Quest’anno la festa non potrà essere celebrata come gli altri anni a causa del Covid. Salta la processione ma la festa continua a tavola. Infatti, vivere la settimana dedicata a Sant’Agata significa immergersi in un tripudio di profumo, torrone, zucchero filato, paste di mandorle, olivetti verdi, crispelle di riso e poi le cassatelle, dolce noto come “minnuzzi”, legati alla storia della vergine. Si tratta di un pan di Spagna tondeggiante, come una piccola cupola, ripieno di ricotta di pecora lavorata con lo zucchero, ricoperta di glassa bianca e rifinito da una ciliegia candita in cima. Infine pasta e ceci. I ceci significano abbondanza e fanno parte della tradizione della festa.

A Sant’Agata quest’anno è stato dedicato anche un vino, Etna Rosso Doc. si chiama Sant’Àgathae, un dono che nasce dalla fede della produttrice.

Le crispelle di riso

Ingredienti: Riso gr. 200, latte 3 bicchieri, lievito per dolci un cucchiaino, vaniglia una bustina, farina gr. 200 circa, miele gr. 200, olio per friggere.

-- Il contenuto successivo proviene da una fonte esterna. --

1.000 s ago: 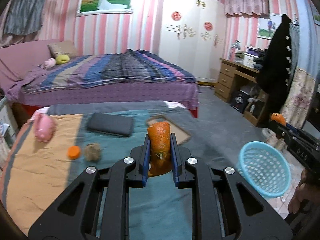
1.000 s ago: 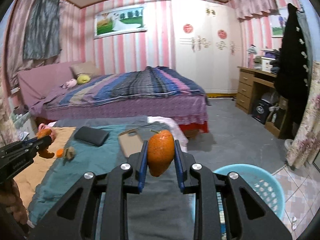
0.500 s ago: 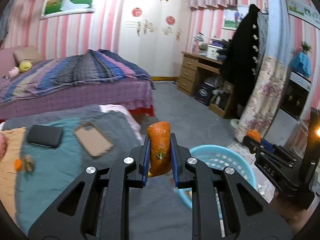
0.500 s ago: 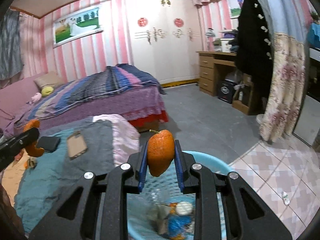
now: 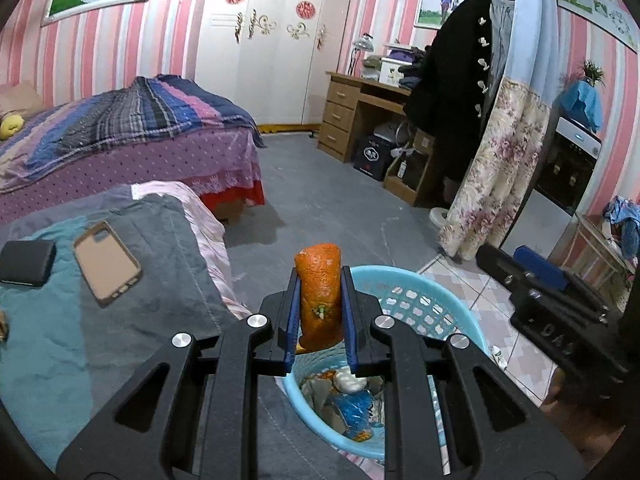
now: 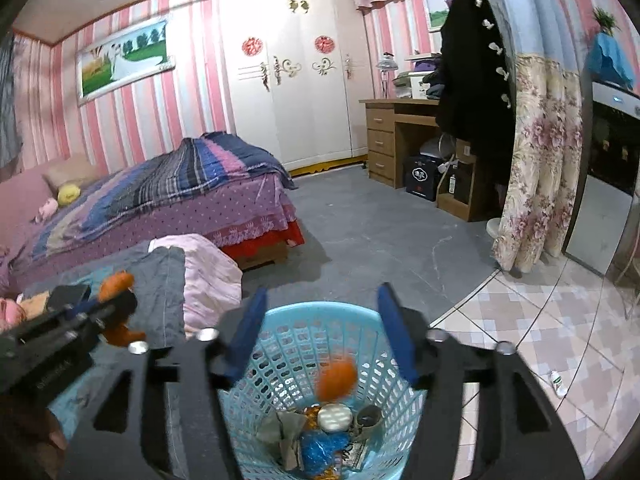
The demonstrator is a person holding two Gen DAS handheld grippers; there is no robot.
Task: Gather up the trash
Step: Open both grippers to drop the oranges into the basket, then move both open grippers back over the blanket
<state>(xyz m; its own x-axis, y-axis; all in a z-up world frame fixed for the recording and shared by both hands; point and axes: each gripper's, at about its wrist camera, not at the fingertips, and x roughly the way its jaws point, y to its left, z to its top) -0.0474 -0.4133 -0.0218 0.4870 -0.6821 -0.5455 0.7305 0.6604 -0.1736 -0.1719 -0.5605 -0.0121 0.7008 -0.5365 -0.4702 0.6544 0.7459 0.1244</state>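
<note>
Both grippers over the basket (image 6: 280,344)
Right gripper (image 6: 320,332) jaws now wide, its orange peel (image 6: 336,376) dropped; left gripper (image 5: 320,316) still clamps peel (image 5: 319,292).

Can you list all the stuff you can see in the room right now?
Orange peel piece: 1, orange, clamped in left claw.
Blurred orange peel piece: 1, orange, inside basket, apparently falling.
Light blue plastic basket: 1, blue, on floor beside bed, trash inside.
Tan phone case: 1, tan, on grey blanket.
Black wallet: 1, black, left of case.
Left claw: 1, black, shut.
Right claw: 1, black, open above basket.
</note>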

Preparazione: Versate in un tegame il riso e il latte e ritirare dal fuoco quando il riso è cotto. Lasciate raffreddare e aggiungere il lievito, la vaniglia e farina quanta ne occorra perché l´impasto acquisti consistenza. Coprite e lasciate a lievitare per circa 15 minuti. Formare dei bastoncini della lunghezza di un dito, passateli per farina e friggeteli in olio caldo. Sciogliete intanto sul fuoco il miele, con un bicchiere d´acqua. Passate le crispelle nel miele e disponete su un piatto di portata. Servite spolverate di zucchero a velo. Buon Appetito.

Sembra che questo dolce sia stato inventato dalle Monache del Monastero dei Benedettini di Catania nel sesto secolo.